Percentage of Population Age 65 and Older with Two or More Chronic Conditions,
by Hospital Service Area (2018)
The Dartmouth Atlas Hospital and Physician Capacity Update report highlights the uneven distribution of hospital capacity relative to regional need, as well as substantial geographic variation in bed capacity per capita. In this earlier study, we paid considerable attention to allocating acute care bed capacity according to the residence of patients (rather than simply where the beds happened to be located). We also developed this measure using three separate data sets: data from the American Hospital Association (AHA) when available, as well as data from the CMS Provider of Services file and CMS Cost Reports to fill in the gaps for hospitals that did not report their data to the AHA. The most recent update to bed capacity using all three sources was published using data from 2012.

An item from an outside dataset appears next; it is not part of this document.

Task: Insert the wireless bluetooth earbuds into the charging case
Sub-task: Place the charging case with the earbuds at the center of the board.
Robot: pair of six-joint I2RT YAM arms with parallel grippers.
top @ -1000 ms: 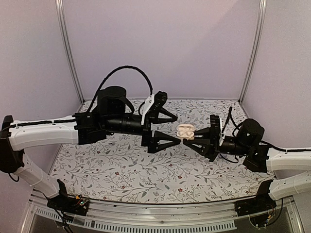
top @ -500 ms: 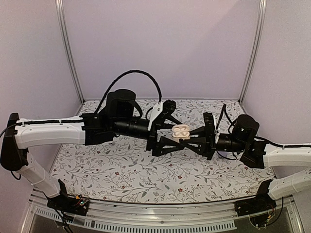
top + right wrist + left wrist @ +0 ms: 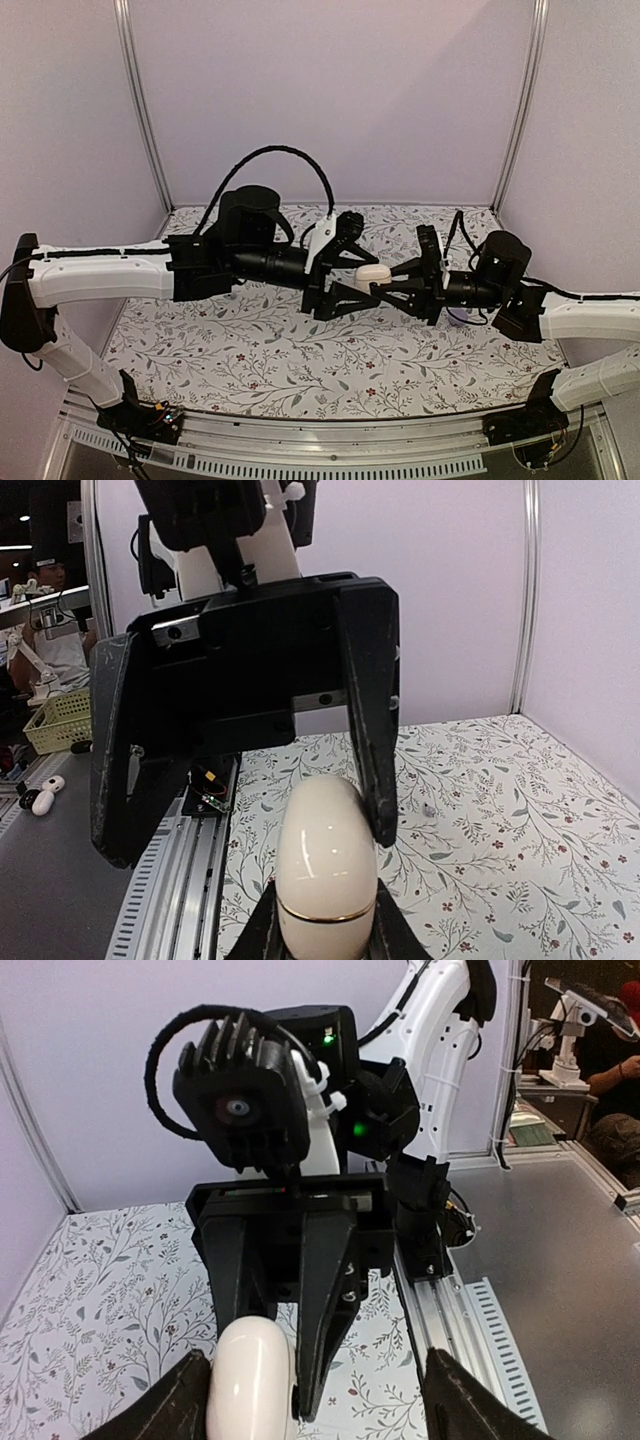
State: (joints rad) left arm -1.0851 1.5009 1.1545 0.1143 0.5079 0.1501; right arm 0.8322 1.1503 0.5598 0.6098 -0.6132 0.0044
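Holding the charging case [image 3: 327, 865] clenched in the right tool [image 3: 388, 286], aloft over the middle of the tabletop [image 3: 250, 370], so the left tool [image 3: 320, 1400], jaws apart and straddling it, can reach it. Lid looks shut; earbuds not visible, probably inside.

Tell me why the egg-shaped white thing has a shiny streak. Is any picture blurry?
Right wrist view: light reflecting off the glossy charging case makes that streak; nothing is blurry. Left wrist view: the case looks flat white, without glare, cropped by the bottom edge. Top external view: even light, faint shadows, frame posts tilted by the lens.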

A recent NPR article highlighted bed capacity information using data from the Dartmouth Atlas project. These data included measures derived from AHA data at the hospital referral region level (HRRs are tertiary health care market areas developed using CMS claims data). While the absolute number of acute care beds is understandably higher when a combination of data sources is used, there is a positive correlation (rho=0.9) between the relative rankings of the absolute number of acute care beds at the HRR level when comparing 2018 AHA-only vs. 2012 AHA+CMS Cost Report+POS data. For example, the 2012 Atlas bed capacity rank for Aurora, Illinois was 288th, while the 2018 AHA rank was 267th, among the 306 HRRs – in other words, both indices put that region near the bottom in terms of bed capacity. The correlation is also reasonable, though weaker (rho=0.6), when comparing relative rankings of acute care beds per 1,000. In this case, Aurora ranked 296th for acute care beds per 1,000 residents in the 2012 report using the combination of AHA+CMS Cost Reports+CMS Provider of Services data, compared to 251st using the AHA data only.